#### [DIRECTIONS]
Retype the listing below exactly, pictures removed.

● ● ● ●

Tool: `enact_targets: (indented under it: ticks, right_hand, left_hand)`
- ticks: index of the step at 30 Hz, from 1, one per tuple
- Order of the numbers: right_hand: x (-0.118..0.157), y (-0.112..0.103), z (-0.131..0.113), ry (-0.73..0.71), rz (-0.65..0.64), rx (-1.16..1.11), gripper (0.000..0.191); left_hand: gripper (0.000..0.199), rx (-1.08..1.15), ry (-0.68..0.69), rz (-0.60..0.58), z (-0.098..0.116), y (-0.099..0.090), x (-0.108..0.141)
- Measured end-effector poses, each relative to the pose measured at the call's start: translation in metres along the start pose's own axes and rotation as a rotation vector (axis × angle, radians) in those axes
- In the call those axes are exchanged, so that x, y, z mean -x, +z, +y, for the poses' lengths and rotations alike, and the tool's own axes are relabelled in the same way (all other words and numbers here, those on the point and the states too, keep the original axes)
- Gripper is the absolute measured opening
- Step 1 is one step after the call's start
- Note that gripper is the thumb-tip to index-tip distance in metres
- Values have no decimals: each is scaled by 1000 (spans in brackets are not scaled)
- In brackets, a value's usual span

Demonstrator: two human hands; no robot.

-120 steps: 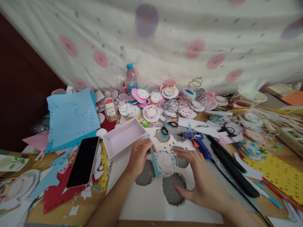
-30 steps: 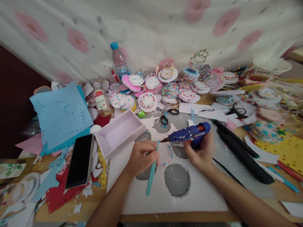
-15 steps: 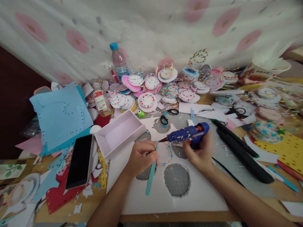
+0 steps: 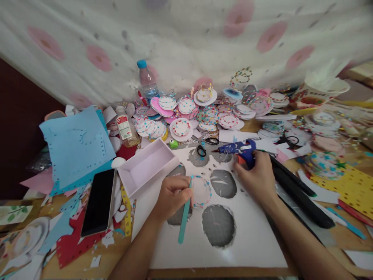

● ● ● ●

#### [ANSWER SECTION]
Tool: `enact_targets: (indented under it: ticks, right_hand, left_hand)`
- ticks: index of the step at 30 Hz, from 1, one per tuple
- Order of the numbers: right_hand: x (-0.118..0.157), y (-0.112..0.103), z (-0.131..0.113), ry (-0.73..0.71), rz (-0.65..0.64), rx (-1.16..1.11), gripper (0.000..0.191); left_hand: gripper (0.000..0.199), rx (-1.08..1.15), ry (-0.68..0.69), rz (-0.60..0.58), z (-0.098..0.116), y (-0.099..0.090), x (-0.108..0.141)
- Measured end-effector poses, each relative to the pose measured at the call's start: translation in metres along the start pose's own axes and rotation as a rotation vector (axis × angle, radians) in those axes
- In the call those axes are exchanged, so that x, y, z mean -x, +z, +y, for the poses' lengths and rotations alike, and the tool's own axes are relabelled in the same way (all other words and numbers here, those on the point and the states too, keep the original axes)
- Gripper is the absolute measured opening
- Step 1 is one step after the call's start
- Note that gripper is the thumb-tip to index-tip distance in metres
- Values have no decimals: each is scaled by 1000 (spans in brackets are not scaled)
- In brackets, a value's usual span

Demonstrator: two human hands; no robot.

-120 steps: 
-30 steps: 
-15 steps: 
+0 steps: 

For this exercise, nothing further remains to be done.